WORK TASK: Repeat, exactly and in full, the lines of the listing below, but without any pictures.
START SUPPLIED DATA
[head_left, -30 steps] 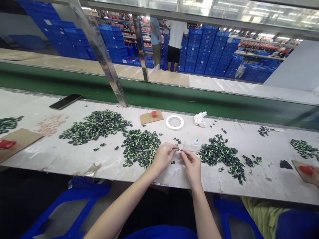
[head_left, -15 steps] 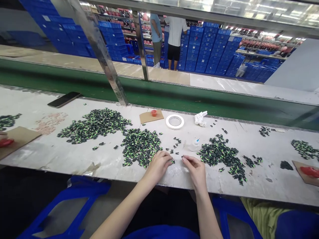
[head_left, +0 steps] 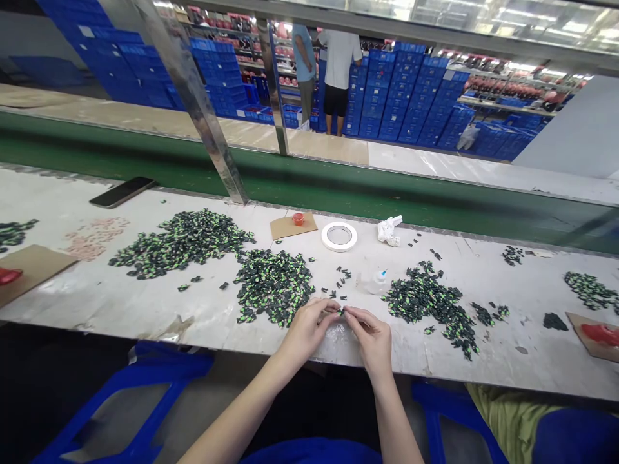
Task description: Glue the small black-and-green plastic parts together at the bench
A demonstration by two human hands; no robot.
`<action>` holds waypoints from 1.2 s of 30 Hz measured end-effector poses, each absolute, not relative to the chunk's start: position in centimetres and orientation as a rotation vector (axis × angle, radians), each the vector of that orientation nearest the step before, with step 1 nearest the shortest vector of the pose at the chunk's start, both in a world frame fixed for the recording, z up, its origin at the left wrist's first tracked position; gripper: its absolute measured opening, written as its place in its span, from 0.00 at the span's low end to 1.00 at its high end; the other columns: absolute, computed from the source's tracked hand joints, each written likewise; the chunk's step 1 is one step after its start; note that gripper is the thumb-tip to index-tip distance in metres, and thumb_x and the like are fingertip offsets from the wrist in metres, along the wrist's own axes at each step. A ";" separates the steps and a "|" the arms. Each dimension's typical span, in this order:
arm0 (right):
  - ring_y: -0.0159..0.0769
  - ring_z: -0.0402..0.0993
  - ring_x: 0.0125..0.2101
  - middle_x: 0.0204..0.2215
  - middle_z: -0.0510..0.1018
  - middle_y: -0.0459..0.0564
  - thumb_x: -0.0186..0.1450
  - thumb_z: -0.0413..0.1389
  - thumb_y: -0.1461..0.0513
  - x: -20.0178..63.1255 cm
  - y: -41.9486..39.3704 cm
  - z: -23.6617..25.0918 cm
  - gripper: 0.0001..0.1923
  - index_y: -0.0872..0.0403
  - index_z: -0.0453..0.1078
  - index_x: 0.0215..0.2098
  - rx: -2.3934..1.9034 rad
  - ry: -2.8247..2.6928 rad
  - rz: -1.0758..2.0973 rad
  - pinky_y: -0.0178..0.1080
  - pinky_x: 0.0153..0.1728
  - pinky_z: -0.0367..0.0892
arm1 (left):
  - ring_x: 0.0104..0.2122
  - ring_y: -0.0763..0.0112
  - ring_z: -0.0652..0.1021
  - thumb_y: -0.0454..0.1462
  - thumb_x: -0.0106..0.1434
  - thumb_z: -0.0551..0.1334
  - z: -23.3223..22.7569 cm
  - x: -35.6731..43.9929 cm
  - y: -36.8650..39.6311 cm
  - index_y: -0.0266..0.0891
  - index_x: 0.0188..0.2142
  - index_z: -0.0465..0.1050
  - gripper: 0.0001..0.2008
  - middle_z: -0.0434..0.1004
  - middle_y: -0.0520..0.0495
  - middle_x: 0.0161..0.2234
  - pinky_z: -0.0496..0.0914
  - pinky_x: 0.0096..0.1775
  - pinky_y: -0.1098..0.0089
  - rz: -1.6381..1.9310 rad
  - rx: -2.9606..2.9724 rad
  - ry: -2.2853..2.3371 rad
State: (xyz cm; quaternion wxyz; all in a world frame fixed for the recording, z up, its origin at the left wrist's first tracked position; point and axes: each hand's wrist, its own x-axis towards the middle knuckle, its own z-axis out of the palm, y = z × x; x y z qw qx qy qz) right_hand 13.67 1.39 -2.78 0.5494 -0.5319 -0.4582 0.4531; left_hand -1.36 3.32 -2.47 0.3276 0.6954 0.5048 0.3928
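Between my hands is a small black-and-green part (head_left: 340, 312), pinched by the fingertips of my left hand (head_left: 309, 323). My right hand (head_left: 371, 332) is closed too, its thumb and forefinger meeting that part from the right; any separate piece in them is hidden. Just beyond my fingers lie several loose black pieces (head_left: 344, 276). A heap of black-and-green parts (head_left: 275, 283) sits to the left of my left hand, and another heap (head_left: 430, 299) spreads to the right of my right hand.
Behind the loose pieces are a white tape roll (head_left: 339, 237), crumpled tissue (head_left: 389, 230), a clear bottle with a blue tip (head_left: 373, 280) and a red cup (head_left: 298, 219) on cardboard. A phone (head_left: 122, 192) lies far left. A metal post (head_left: 203, 116) rises at the back edge.
My right hand has moved left, bringing its fingertips against the part in my left hand. A co-worker's fingers at the far left edge have gone out of view.
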 end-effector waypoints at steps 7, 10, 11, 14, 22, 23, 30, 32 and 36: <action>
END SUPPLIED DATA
EXERCISE OUTPUT:
[head_left, -30 steps] 
[head_left, -15 steps] 
[head_left, +0 steps] 
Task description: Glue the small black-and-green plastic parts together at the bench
A demonstration by two human hands; no robot.
`<action>` holds waypoints from 1.2 s of 30 Hz measured end-effector poses, each absolute, not relative to the chunk's start: position in centimetres and orientation as a rotation vector (axis × angle, radians), each the vector of that orientation nearest the step before, with step 1 nearest the shortest vector of the pose at the chunk's start, both in a world frame fixed for the recording, z up, its origin at the left wrist's first tracked position; gripper: its absolute measured opening, written as its place in its span, from 0.00 at the span's low end to 1.00 at its high end; the other columns: absolute, computed from the source's tracked hand joints, each written likewise; the chunk's step 1 is one step after its start; note that gripper is the thumb-tip to index-tip distance in metres, and thumb_x and the like are fingertip offsets from the wrist in metres, along the wrist's own axes at each step. A ";" separates the steps and a "|" the arms. Each dimension's typical span, in this order:
arm0 (right):
  - ring_y: -0.0159..0.0769
  - ring_z: -0.0402..0.0993
  - ring_x: 0.0125..0.2101
  - middle_x: 0.0204..0.2215
  - middle_z: -0.0510..0.1018
  - middle_y: -0.0459..0.0564
  - thumb_x: -0.0186..0.1450
  - thumb_z: -0.0413..0.1389
  - thumb_y: -0.1461..0.0513
  - x: -20.0178..63.1255 cm
  - y: -41.9486..39.3704 cm
  - z: -23.6617..25.0918 cm
  - gripper: 0.0001..0.1923
  - index_y: -0.0872..0.0403
  - index_z: -0.0453..0.1078
  - index_x: 0.0215..0.2098
  - rx: -2.3934..1.9034 rad
  - ry: -2.8247..2.6928 rad
  - rz: -1.0758..2.0973 rad
  - pinky_y: -0.0178..0.1080
  - pinky_x: 0.0153..0.1728
  - pinky_z: -0.0367..0.0892
arm1 (left):
  - ring_x: 0.0104..0.2122
  - ring_y: -0.0763..0.0112
  - ring_z: -0.0652..0.1021
  - thumb_y: -0.0454..0.1462
  - thumb_x: -0.0106..0.1434
  - thumb_z: -0.0551..0.1334
  - z: -23.3223..22.7569 cm
  - x: -35.6731..43.9929 cm
  - y: -36.8650..39.6311 cm
  - index_y: -0.0266..0.0891
  - index_x: 0.0188..0.2142
  - index_z: -0.0465..0.1050
  - gripper: 0.0001..0.2008
  - middle_z: -0.0434..0.1004
  - middle_y: -0.0520..0.0495
  - middle_x: 0.0161..0.2234
  - pinky_z: -0.0496..0.0914
  - pinky_x: 0.0096..0.1775
  - pinky_y: -0.1098..0.0089
  - rz: -1.6381..1.9310 rad
  - rx: -2.9606..2.9724 rad
  - ry: -2.2853..2.3371 rad
State: (xyz cm; quaternion wxyz; all in a world frame fixed for the recording, z up, its origin at the left wrist's first tracked position; point and axes: each hand's wrist, its own x-axis towards the middle knuckle, its own z-axis out of the palm, y = z × x; x y z qw qx qy qz) right_hand 13.67 1.39 -2.78 0.5494 -0.5319 -0.4582 0.4531; left_hand -1.36 3.32 -2.47 0.3276 0.6954 0.5048 0.3928
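Between my hands is a small black-and-green part (head_left: 340, 312), pinched by the fingertips of my left hand (head_left: 309, 323). My right hand (head_left: 371, 332) is closed too, its thumb and forefinger meeting that part from the right; any separate piece in them is hidden. Just beyond my fingers lie several loose black pieces (head_left: 344, 276). A heap of black-and-green parts (head_left: 275, 283) sits to the left of my left hand, and another heap (head_left: 430, 299) spreads to the right of my right hand.
Behind the loose pieces are a white tape roll (head_left: 339, 237), crumpled tissue (head_left: 389, 230), a clear bottle with a blue tip (head_left: 373, 280) and a red cup (head_left: 298, 219) on cardboard. A phone (head_left: 122, 192) lies far left. A metal post (head_left: 203, 116) rises at the back edge.
My right hand has moved left, bringing its fingertips against the part in my left hand. A co-worker's fingers at the far left edge have gone out of view.
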 end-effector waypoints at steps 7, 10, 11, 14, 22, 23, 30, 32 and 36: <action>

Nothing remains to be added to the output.